Bugzilla – Bug 139529
Access NFS Server Freezes the machine
Last modified: 2006-04-27 02:21:53 UTC
I have SUSE 10.0 with the latest kernel updates. It is running on AMD on ASUS k8vSE motherboard. The machine has 1.5 Gbytes of ram. It is running the 64 bit version of the operatings system. I had install nfs-utils with the box version of SUSE 10.0. Autofs has been enable with auto.net. With the original version, I have a cyrix 933 machine with basically the same configuration exept it has only 1 Gbyte of RAM. The Cyrix has a a /export/home exported with the default parameters. The amd 64 has /export/home & /export/home0. I have all my users automounted to their respective file. on the cyrix machine I could do an ls/net/crab/export/home0 and get a listing with no problem. Likewise I ccould do ls /net/sirus and the directories would appear with no problem. After the kernel update a few weeks ago, whenever the cyrix machine would do a ls /net/crab/export/home0 it would freeze the AMD64 bit machine. The only way to grab control is to do reset. The cyrix machine has none of this symptons. It seems to be specific to the 64 bit cde.

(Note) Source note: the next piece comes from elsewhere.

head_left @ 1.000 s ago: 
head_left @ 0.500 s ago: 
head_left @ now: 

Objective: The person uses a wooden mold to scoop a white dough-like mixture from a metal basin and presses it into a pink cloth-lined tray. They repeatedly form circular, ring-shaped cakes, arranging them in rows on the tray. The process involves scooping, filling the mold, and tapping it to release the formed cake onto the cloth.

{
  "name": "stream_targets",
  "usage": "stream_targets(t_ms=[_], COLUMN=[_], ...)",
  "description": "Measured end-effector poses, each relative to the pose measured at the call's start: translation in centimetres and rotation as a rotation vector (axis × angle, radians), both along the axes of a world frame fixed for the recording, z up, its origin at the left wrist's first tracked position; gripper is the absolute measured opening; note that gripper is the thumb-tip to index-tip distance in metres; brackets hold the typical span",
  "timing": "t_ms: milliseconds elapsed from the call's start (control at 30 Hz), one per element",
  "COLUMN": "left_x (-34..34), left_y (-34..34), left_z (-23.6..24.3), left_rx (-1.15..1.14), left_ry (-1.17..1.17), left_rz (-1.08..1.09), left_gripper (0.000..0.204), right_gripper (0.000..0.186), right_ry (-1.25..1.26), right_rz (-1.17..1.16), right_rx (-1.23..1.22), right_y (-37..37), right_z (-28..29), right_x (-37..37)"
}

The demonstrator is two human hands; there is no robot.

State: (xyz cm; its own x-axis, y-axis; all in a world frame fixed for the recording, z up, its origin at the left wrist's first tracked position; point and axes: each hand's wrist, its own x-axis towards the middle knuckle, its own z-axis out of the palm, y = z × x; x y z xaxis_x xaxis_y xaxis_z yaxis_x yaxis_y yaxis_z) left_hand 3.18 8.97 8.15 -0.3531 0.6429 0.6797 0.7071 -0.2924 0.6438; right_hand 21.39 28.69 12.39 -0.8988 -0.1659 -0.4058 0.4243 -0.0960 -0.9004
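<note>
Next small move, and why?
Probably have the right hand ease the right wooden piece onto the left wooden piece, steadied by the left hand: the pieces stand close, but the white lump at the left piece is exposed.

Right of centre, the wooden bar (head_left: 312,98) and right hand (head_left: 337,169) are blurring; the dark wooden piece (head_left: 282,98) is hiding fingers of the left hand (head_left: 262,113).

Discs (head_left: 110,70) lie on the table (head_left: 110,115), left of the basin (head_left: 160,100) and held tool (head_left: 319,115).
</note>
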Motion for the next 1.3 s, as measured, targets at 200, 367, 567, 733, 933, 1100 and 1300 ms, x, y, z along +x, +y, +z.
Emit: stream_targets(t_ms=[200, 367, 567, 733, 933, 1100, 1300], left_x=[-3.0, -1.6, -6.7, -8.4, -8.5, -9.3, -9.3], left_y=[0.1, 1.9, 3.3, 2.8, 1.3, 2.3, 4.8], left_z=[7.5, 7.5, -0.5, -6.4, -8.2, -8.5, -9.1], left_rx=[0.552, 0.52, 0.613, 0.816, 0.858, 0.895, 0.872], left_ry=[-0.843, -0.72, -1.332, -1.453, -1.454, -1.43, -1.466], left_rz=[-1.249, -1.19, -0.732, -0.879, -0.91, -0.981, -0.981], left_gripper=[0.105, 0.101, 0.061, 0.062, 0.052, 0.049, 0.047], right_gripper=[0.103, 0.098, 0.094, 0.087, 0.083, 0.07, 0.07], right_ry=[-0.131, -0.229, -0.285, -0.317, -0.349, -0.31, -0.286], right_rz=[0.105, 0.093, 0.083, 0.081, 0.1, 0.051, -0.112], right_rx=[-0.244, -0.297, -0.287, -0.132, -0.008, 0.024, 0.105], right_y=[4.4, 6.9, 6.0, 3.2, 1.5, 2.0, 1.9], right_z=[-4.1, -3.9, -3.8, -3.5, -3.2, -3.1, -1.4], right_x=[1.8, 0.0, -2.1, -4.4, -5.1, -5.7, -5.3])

Joseph, could you enable verbose kernel logging to the console on the NFS server (klogconsole -l8 -r0) and switch to the virtual console (Alt-F1)? I'd like to know whether the kernel prints any oops messages. Neil, could you take care of this one, please?
Yes, kernel messages would be helpful. Also, a few more details about what works and what doesn't. You say that 'ls /net/crab/export/home0' will freeze the AMD64 machine (the server). Does any NFS access to that server cause it to freeze, or just that particular access? What about 'ls /net/crab/exprot/home' ?? What if you mount manually rather than using automount. e.g. on sirus (the Cyrix machine I assume) mkdir /test mount crab:/export/home0 /test ls -l /test echo hello > /test/testfile rm /test/testfile Does any or all of that work? If not, at which point does 'crab' stop responding? Thanks, NeilBrown
Comment 1 The screen dump was extremely long I tooks some snippets of the screen Unable to handle kernel null pointer dereference at 0000000000000098 RIP: <ffffffff8815375a>{:sk981in:FreeTxDescriptors+186} PGD 0 OOP :0000[1] CPU 0 Moduleslinked in:NLS_utf8 nvidia hfsplus vfat fat subfs freq_table ipv6 autofs4 nfsd exportfs snd_pcm_oss snd_mixer_oss button batter ac snd_seq ... PID 0, Com: swapper tainted:pf u 2.6.13.-15.7-default RIP:0010 [<ffffffff8815375a7>] <ffffffff8815375a>{:sk981ub:FreeTxDescriptor+186} Call Trace <IRQ><ffffffff88153888>{:sk91in:xmitFrane+72><ffffffff88153>{sklin:sk gexmit+89} <ffffffff802e93d7>{ip_finish_output+455}<ffffffff802c5d62>{dev_queue_xmit+242} <ffffffff802e6b9d>{ip_dst_oupput+109}<fffffffff802e9799>{ip-ouptut+201} As for comment 2 It also freezes the machine with no problem.
"If not, at which point does 'crab' stop responding?" ???? I'm guessing at the mount command. Is that correct? The stack trace seems to point to a problem in the network driver rather than in NFS. Could you try the confirm that by trying various other network accesses to 'crab'. e.g. ping ping -s 2000 ssh and anything else that you happen to have a server for on 'crab'. If none of them fail, try to explicitly set the transport protocol that nfs is using with mount -o udp .... and mount -o tcp .... and see if one works better than the other. Also, please report what network card you have on 'crab'. Finally, if you have a digital camera available, a photograph of the dump messages may be very helpful. Thanks,
I have bad news on the bug. It just went away for no reason. The only thing that is different is that I rebooted my sius computer. It wass running for several days with a bitt torrent client. I do have one domment. I never had a problem with the other tcp/ip services at all. I regularly usee ssh between the two machines
Ok, let's close this as 'WORKSFORME' seeing it works-for-you now... Reopen if it happens again.